À partir de 1944, il devint président du Comité de Libération de Seine-et-Oise, mis en place dans la clandestinité. Tout en étant brièvement secrétaire fédéral à la propagande, il entama à la Libération une carrière d’élu local. Il conquit la mairie de Saclas en mai 1945 et conserva son siège jusqu’en 1988, demeurant conseiller municipal jusqu’en 1995. En 1945, il fut également élu conseiller général dans le canton de Méreville. Réélu jusqu’en 1958, il fut vice-président du conseil général de Seine-et-Oise. Il retrouva son siège en 1964, qu’il conserva comme conseiller général de l’Essonne, de 1967 à 1985.
En avril 1945, Serge Lefranc écrivit à Robert Ballanger en prévision des élections à la première Assemblée constituante. Insistant sur sa notoriété personnelle et sur sa position de président du CDL, il jugeait inopportun de figurer en 9e position de la liste communiste et envisageait donc de ne pas être candidat. Il fut finalement candidat en 4e position, et à nouveau, en 5e position, lors des élections à la deuxième Assemblée constituante en juin 1946. Il fut élu au Conseil de la République le 8 décembre 1946. Il y remplit la fonction de questeur et siégea aux commissions du ravitaillement et du suffrage universel, du règlement et des pétitions. Son activité parlementaire fut importante, en particulier sur les questions touchant au monde rural et au commerce du bétail. Cependant, en mai 1947, ses interventions à la Chambre haute dans le débat sur le pain et le ravitaillement lui attirèrent les critiques d’André Marty qui le soupçonnait plus généralement de manifester un attachement excessif à sa position d’élu. Lors de la conférence fédérale de Seine-et-Oise de juin 1947, Marty encouragea ainsi son remplacement dans le travail parmi les paysans. En novembre 1948, Serge Lefranc se vit signifier par Léon Mauvais qu’il ne serait pas représenté au Conseil de la République. Il écrivit à Léon Mauvais pour lui faire savoir que cette décision l’avait « profondément affecté dans son honneur de militant ». Il figura sur la liste du Parti communiste aux élections législatives de 1951 (7e position) et 1956 (6e position) et, en 1958, malgré sa défaite aux cantonales, il fut à nouveau ratifié par le PCF comme candidat au Conseil de la République.

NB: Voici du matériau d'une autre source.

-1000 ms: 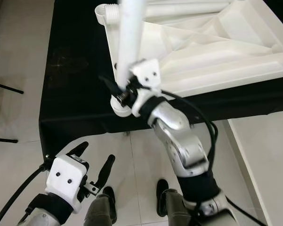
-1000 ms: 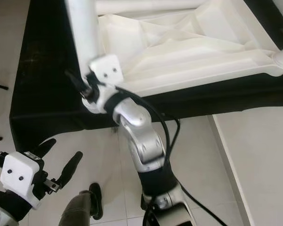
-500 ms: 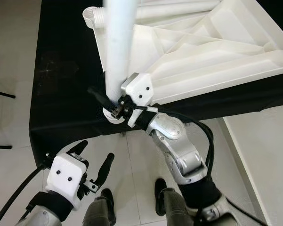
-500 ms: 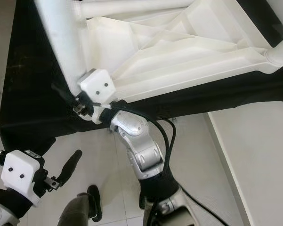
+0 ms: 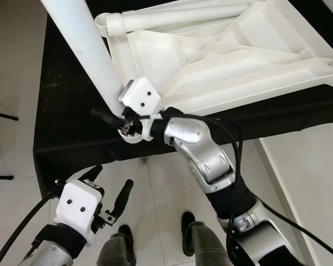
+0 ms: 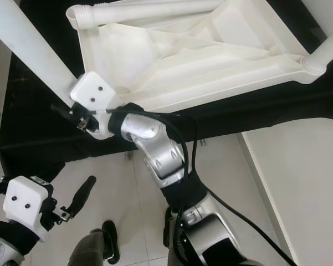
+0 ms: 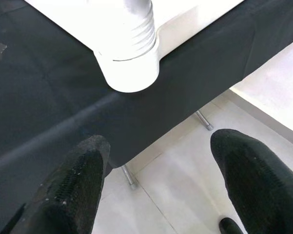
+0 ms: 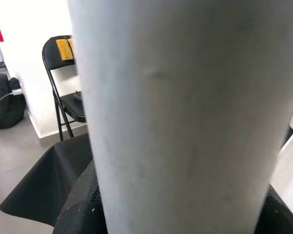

Titulaire de la Croix de guerre avec palme et de la médaille de la Résistance avec rosette, il fut élevé au grade de commandeur de la Légion d’honneur en 1994.
À l’occasion de son décès, l’Humanité lui rendit hommage comme l’un des derniers survivants du Congrès de Tours. Son nom fut donné au groupe scolaire de Saclas.
Son fils, Gérard Lefranc, fut maire communiste d’Étampes de 1977 à 1995, conseiller général de l’Essonne de 1976 à 1982 et conseiller régional d’Île-de-France de 1990 à 2004.
Par Paul Boulland, Nadia Ténine-Michel
SOURCES : Arch. Dép. Seine-et-Oise, M, Élections au conseil général, non classées. — La Vie ouvrière, décembre 1982 : (propos recueillis par Serge Zeyons). — Site du Sénat. — Le Parisien, mai 2000. — État civil.